The answer must consist solely of the lines from the opening line of the entries through the line with "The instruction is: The", transcribed exactly and without any pictures.

==============================

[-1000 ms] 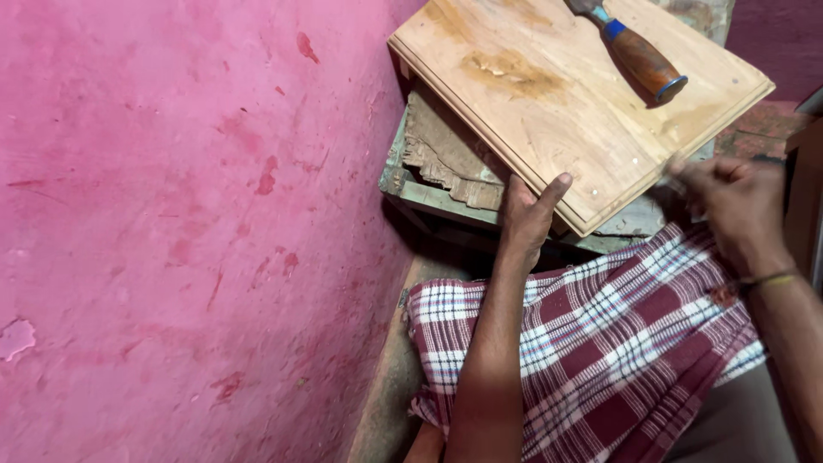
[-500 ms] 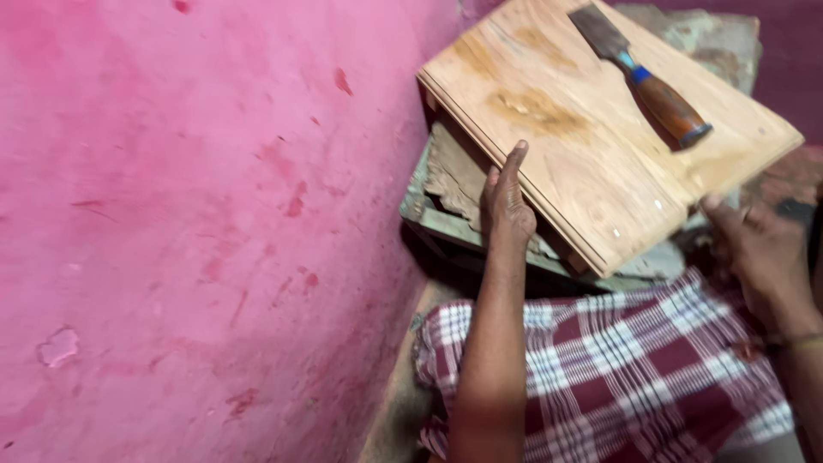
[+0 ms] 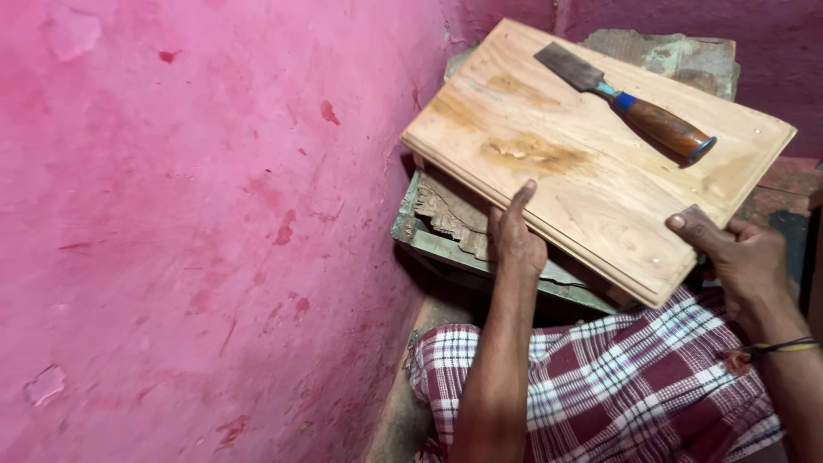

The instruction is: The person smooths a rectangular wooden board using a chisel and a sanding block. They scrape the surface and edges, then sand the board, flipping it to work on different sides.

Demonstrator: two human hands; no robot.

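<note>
A pale wooden board (image 3: 591, 163) lies tilted on a worn green bench (image 3: 446, 244), stained in its middle. On the board rests a chisel (image 3: 626, 99) with a flat steel blade, a blue ferrule and a brown wooden handle. My left hand (image 3: 514, 240) grips the board's near long edge, thumb on top. My right hand (image 3: 737, 257) holds the board's near right corner, thumb pressed on its surface. A carved dark wood piece (image 3: 454, 214) shows under the board.
A pink, chipped wall (image 3: 197, 223) fills the left side, close to the bench. A red-and-white checked cloth (image 3: 600, 377) covers my lap below the board. A grey stone slab (image 3: 677, 56) lies behind the board.
My right hand has come onto the board's near right corner. My left hand has closed around the board's edge. The view has shifted so the board sits more central.
</note>
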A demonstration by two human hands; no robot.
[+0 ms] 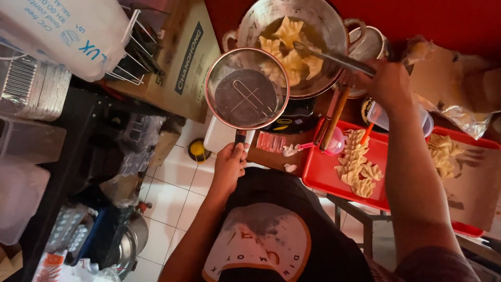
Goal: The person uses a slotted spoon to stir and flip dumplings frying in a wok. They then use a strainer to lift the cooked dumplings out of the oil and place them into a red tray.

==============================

◆ Your response ◆
[-1000 ms] 
[-500 ms] 
[+0 ms] 

The instruction is: The person smooths a rectangular wooden board using a chisel and a sanding block. They scrape the surface and edges, then sand the board, flipping it to work on different sides.

That wraps up the exercise.